• Saved data entries:
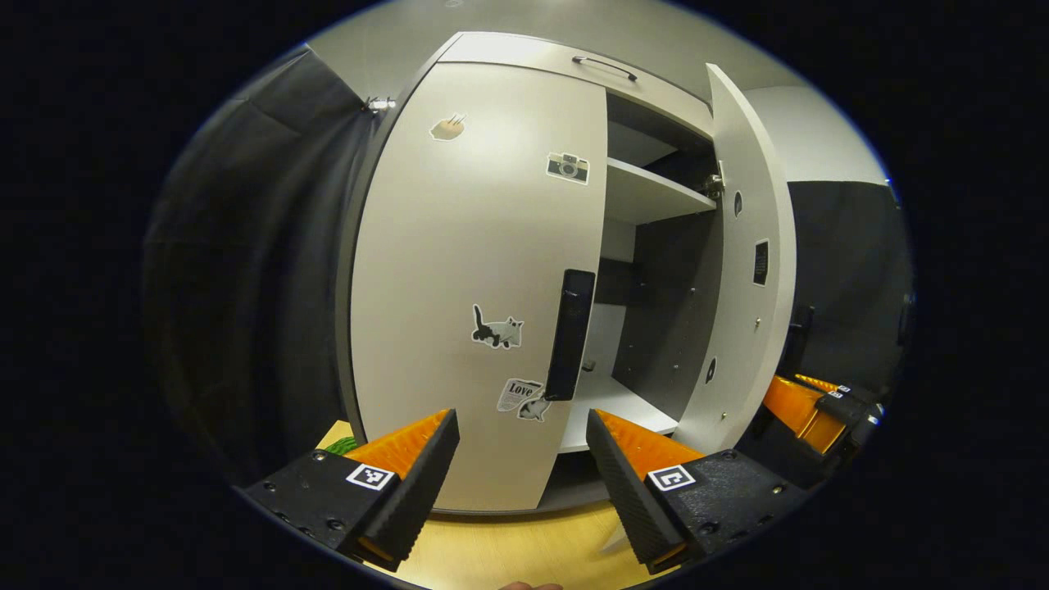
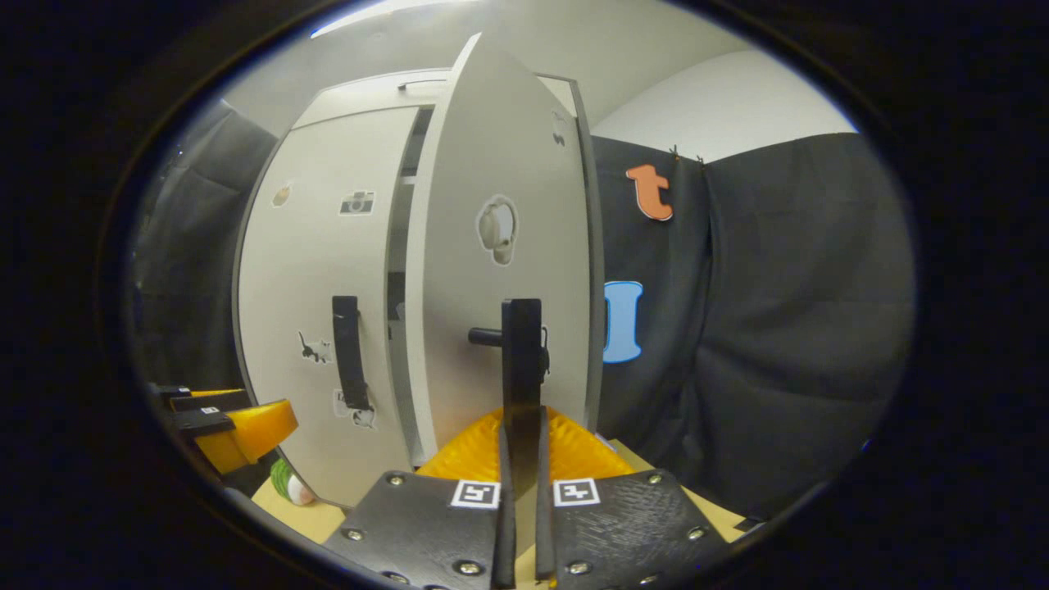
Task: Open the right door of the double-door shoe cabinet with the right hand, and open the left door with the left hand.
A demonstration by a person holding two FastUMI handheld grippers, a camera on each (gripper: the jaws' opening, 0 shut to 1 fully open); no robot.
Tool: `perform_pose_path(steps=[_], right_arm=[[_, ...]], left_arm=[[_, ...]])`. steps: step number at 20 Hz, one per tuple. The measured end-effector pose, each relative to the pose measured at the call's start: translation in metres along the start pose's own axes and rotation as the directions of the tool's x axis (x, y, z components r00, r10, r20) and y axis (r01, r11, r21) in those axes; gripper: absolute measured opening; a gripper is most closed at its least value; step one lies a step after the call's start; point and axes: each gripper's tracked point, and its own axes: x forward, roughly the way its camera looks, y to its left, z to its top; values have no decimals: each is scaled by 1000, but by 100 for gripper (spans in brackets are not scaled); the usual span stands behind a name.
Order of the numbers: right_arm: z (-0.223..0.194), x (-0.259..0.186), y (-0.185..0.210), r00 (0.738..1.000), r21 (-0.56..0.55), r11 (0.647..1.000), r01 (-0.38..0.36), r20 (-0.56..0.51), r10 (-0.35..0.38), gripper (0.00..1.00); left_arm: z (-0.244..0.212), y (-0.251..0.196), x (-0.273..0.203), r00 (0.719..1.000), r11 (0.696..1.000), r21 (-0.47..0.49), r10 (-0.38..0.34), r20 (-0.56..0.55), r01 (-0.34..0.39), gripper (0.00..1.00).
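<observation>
Clearly the right gripper (image 2: 518, 459) pinches the right door's handle (image 2: 522, 360), that door (image 2: 500, 270) swung wide. Spread, the left gripper (image 1: 522, 434) faces the shut left door (image 1: 475, 270); its rigid bar handle (image 1: 569, 334) at 12 o'clock suits gripping. Only the left gripper view reveals shelves (image 1: 647, 192).

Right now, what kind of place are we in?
Probably a staged booth, not a real home: black cloth wall hangs behind a white shoe cabinet that stands on a wooden surface, its right door swung open.
</observation>
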Motion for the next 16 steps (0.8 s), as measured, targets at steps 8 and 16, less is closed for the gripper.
perform_pose_path(steps=[8, 16], right_arm=[[-3, -5, -15, 999, 54, 997, 51, -19, -50, 9], [-3, -7, -35, 995, 30, 994, 102, -17, -101, 9]], left_arm=[[-4, -18, 3, 999, 999, -2, -40, -7, 40, 97], [-2, -26, 6, 999, 999, -3, -42, 2, 42, 97]])
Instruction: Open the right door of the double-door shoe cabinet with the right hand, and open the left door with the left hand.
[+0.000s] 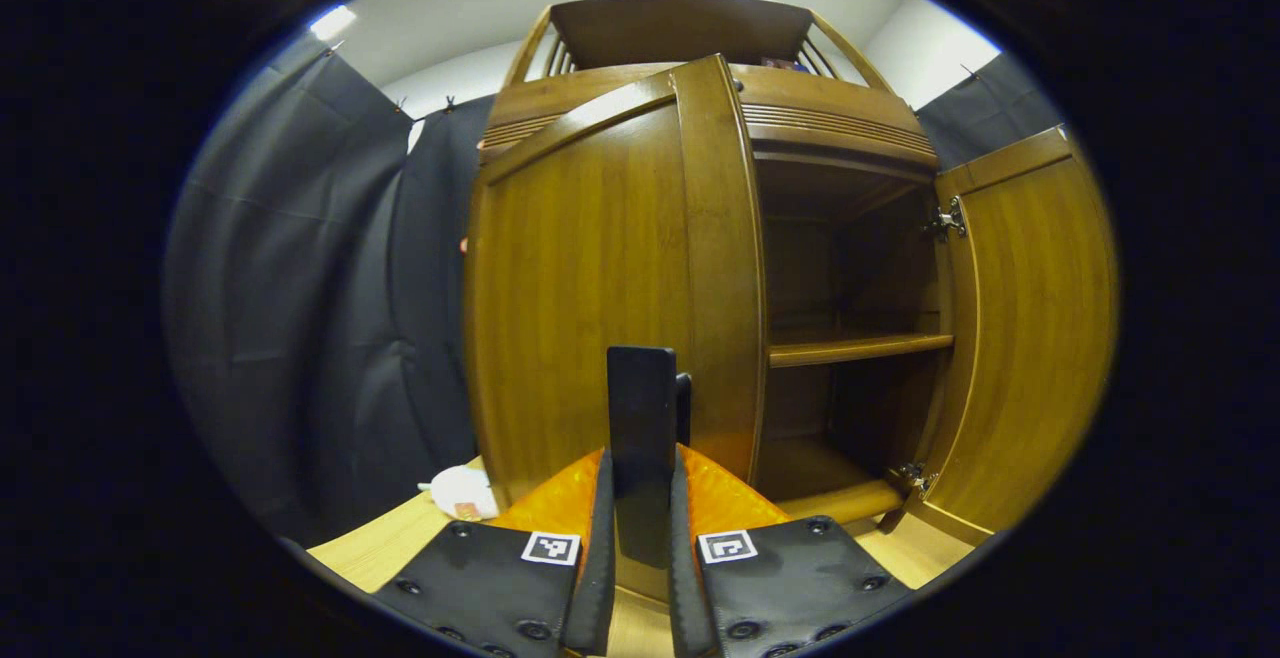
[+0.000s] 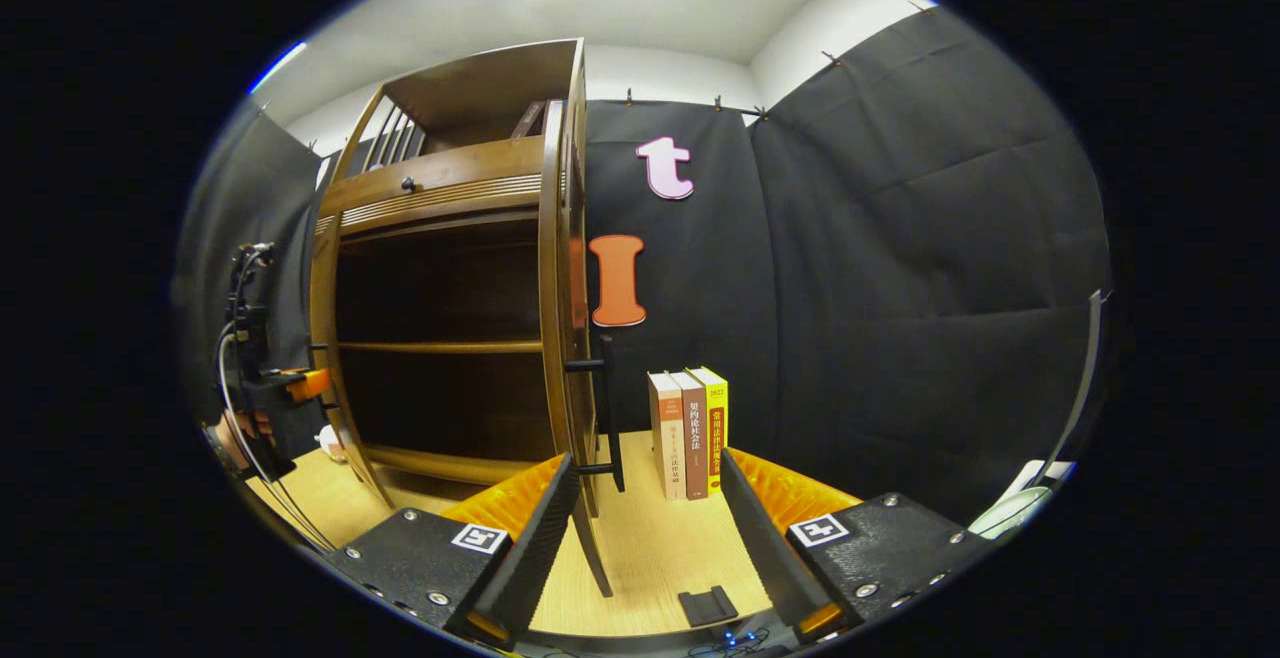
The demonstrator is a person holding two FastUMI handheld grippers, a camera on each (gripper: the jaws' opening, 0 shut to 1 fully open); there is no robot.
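Right hand-held gripper (image 2: 640, 528) agape near the open right door's (image 2: 566, 318) black handle (image 2: 606, 413), three books (image 2: 688, 433) beyond.

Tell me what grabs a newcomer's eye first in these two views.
The wooden shoe cabinet dominates. In the left gripper view the left gripper is clamped on the black handle of the left door, which stands partly open. In the right gripper view the right door is swung wide, edge-on, with the open right gripper before it and three books standing against the black wall.
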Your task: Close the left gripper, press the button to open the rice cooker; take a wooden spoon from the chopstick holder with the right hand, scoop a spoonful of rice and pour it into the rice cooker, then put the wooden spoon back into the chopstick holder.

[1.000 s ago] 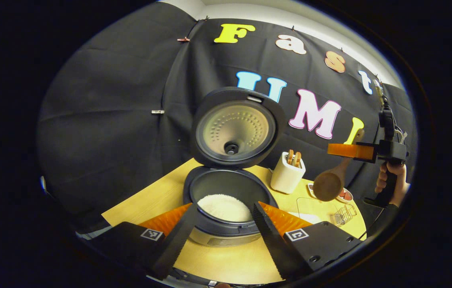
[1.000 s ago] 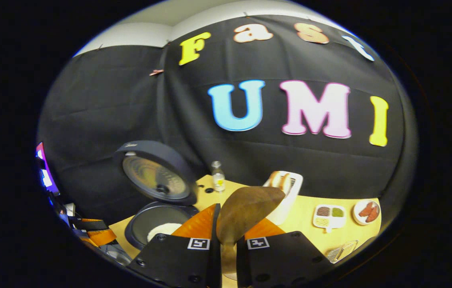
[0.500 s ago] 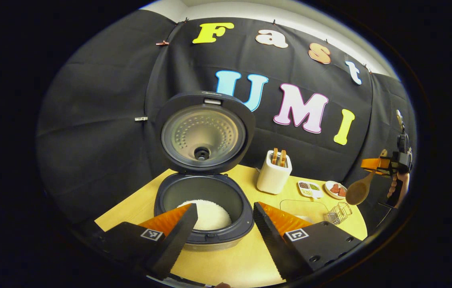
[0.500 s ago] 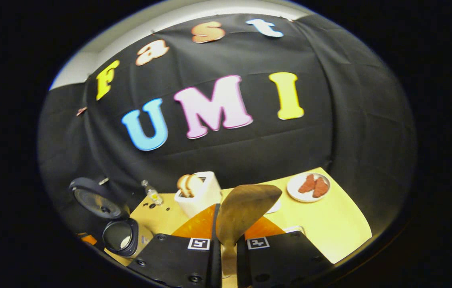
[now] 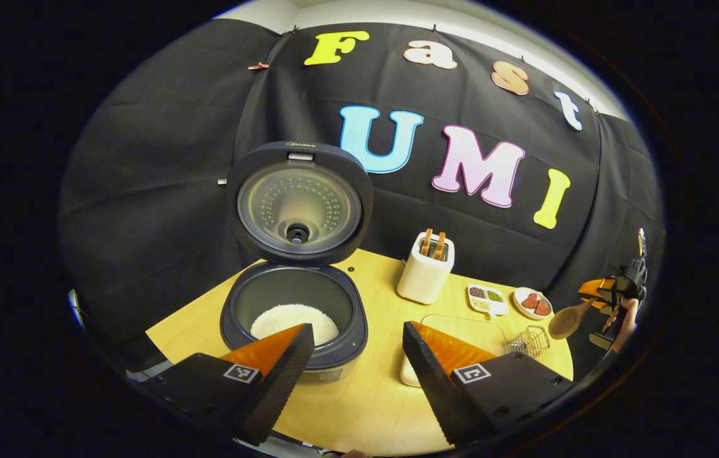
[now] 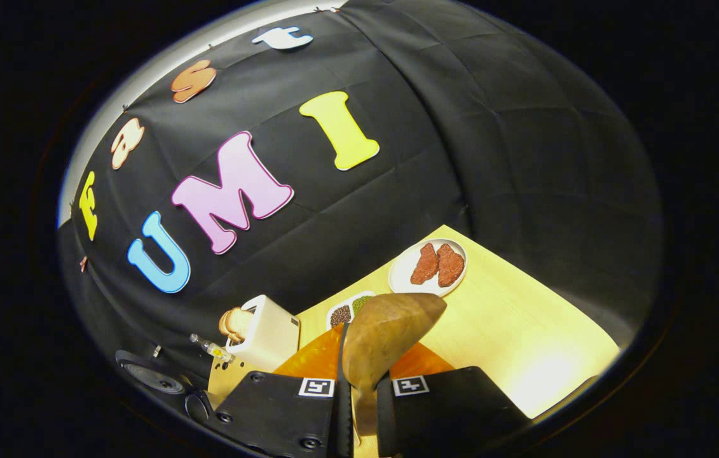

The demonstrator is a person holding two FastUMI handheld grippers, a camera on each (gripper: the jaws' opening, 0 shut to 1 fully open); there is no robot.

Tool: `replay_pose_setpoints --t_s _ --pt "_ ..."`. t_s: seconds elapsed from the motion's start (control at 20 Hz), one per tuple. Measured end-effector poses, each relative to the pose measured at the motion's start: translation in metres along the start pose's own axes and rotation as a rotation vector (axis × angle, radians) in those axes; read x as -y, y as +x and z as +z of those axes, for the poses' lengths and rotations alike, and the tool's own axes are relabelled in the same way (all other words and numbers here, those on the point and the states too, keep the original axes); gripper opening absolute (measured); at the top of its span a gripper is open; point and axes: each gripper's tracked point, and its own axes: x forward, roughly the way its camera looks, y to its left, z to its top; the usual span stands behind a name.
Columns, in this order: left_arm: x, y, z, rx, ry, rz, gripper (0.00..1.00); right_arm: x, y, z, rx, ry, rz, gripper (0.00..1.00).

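right gripper view: the right gripper [image 6: 359, 407] clamps the wooden spoon [image 6: 384, 343] above the table [image 6: 524, 331]. the left gripper [image 5: 353, 375] gapes wide before the open rice cooker [image 5: 295, 318], near the table's left edge.

Small pale brand mark on open rice cooker [image 5: 295, 254] lid's top edge, too small to read. No other legible text.
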Motion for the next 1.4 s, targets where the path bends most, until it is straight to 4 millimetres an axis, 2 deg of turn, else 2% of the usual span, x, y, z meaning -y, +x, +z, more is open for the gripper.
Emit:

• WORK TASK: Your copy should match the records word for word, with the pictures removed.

• REPLY TO THE EXERCISE:
Task: Open the right door of the double-door shoe cabinet with the right hand, and open the left door with the left hand.
A demonstration by a person holding two FastUMI handheld grippers, a camera on each (gripper: the jaws' opening, 0 shut to 1 fully open); no robot.
Tool: `perform_pose_path(steps=[_], right_arm=[[_, ...]], left_arm=[[_, ...]])`. steps: step number at 20 Hz, one per tuple. The measured end-effector pose, each relative to the pose measured at the call's start: translation in metres along the start pose's own axes and rotation as the directions of the tool's x axis (x, y, z components r00, r10, r20) and y axis (r01, r11, r21) in those axes; gripper: absolute measured opening; a gripper is most closed at its least value; step one lies a step after the call's start; point and axes: each gripper's tracked point, and its own axes: x forward, roughly the way its camera looks, y to its left, z to its top; values have no decimals: each is scaled by 1000, but by 100 for gripper (spans in brackets are not scaled); the usual span stands behind a name.
Order of the numbers: right_arm: z (-0.223..0.194), x (-0.259..0.186), y (-0.185..0.210), r00 (0.738..1.000), r21 (-0.56..0.55), r11 (0.647..1.000), r01 (-0.38..0.36), r20 (-0.56..0.51), r10 (-0.35..0.38), gripper (0.00..1.00); left_arm: z (-0.244..0.212), y (-0.251..0.196), x (-0.273..0.203), r00 (0.719..1.000), r11 (0.696..1.000), r21 (-0.47..0.49), r10 (-0.38..0.34), r20 (-0.56..0.55), r01 (-0.34..0.39), gripper (0.00..1.00).
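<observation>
Clearly the right gripper (image 2: 518, 459) pinches the right door's handle (image 2: 522, 360), that door (image 2: 500, 270) swung wide. Spread, the left gripper (image 1: 522, 434) faces the shut left door (image 1: 475, 270); its rigid bar handle (image 1: 569, 334) at 12 o'clock suits gripping. Only the left gripper view reveals shelves (image 1: 647, 192).

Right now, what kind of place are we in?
Probably a staged booth, not a real home: black cloth wall hangs behind a white shoe cabinet that stands on a wooden surface, its right door swung open.
</observation>
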Motion for the next 16 steps (0.8 s), as measured, targets at steps 8 and 16, less is closed for the gripper.
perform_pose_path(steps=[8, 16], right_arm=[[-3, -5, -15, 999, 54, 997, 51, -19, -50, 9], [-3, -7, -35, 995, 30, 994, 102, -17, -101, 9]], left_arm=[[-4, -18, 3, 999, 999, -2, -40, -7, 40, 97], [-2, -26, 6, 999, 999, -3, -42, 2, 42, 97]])
Instruction: Open the right door of the double-door shoe cabinet with the right hand, and open the left door with the left hand.
[+0.000s] 
[+0.000s] 
The demonstrator is a person holding two FastUMI handheld grippers, a camera on each (gripper: the jaws' opening, 0 shut to 1 fully open); there is no robot.
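Right hand-held gripper (image 2: 640, 528) agape near the open right door's (image 2: 566, 318) black handle (image 2: 606, 413), three books (image 2: 688, 433) beyond.

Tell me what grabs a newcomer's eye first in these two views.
The wooden shoe cabinet dominates. In the left gripper view the left gripper is clamped on the black handle of the left door, which stands partly open. In the right gripper view the right door is swung wide, edge-on, with the open right gripper before it and three books standing against the black wall.
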Your task: Close the left gripper, press the button to open the rice cooker; take a wooden spoon from the chopstick holder with the right hand, scoop a spoonful of rice and pour it into the rice cooker, then put the wooden spoon back into the chopstick holder.

[1.000 s ago] 
[1.000 s ago] 
[0.500 s ago] 
[0.500 s ago] 
[now] 
[now] 

The demonstrator is a person holding two FastUMI handheld grippers, a camera on each (gripper: the jaws' opening, 0 shut to 1 fully open); there is no robot.

Tool: `replay_pose_setpoints --t_s _ --pt "_ ..."`. t_s: seconds elapsed from the motion's start (control at 20 Hz), one per tuple. Measured end-effector poses, each relative to the pose measured at the motion's start: translation in metres along the start pose's own axes and rotation as a rotation vector (axis × angle, radians) in those axes; read x as -y, y as +x and z as +z of those axes, for the poses' lengths and rotations alike, and the tool's own axes are relabelled in the same way (all other words and numbers here, those on the point and the states too, keep the original axes); gripper opening absolute (measured); at the top of its span a gripper is open; point and axes: each gripper's tracked point, and its own axes: x forward, roughly the way its camera looks, y to its left, z to its top; the usual span stands behind a name.
Columns, in this order: left_arm: x, y, z, rx, ry, rz, gripper (0.00..1.00); right_arm: x, y, z, rx, ry, rz, gripper (0.00..1.00).

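right gripper view: the right gripper [image 6: 359, 407] clamps the wooden spoon [image 6: 384, 343] above the table [image 6: 524, 331]. the left gripper [image 5: 353, 375] gapes wide before the open rice cooker [image 5: 295, 318], near the table's left edge.

Small pale brand mark on open rice cooker [image 5: 295, 254] lid's top edge, too small to read. No other legible text.
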Motion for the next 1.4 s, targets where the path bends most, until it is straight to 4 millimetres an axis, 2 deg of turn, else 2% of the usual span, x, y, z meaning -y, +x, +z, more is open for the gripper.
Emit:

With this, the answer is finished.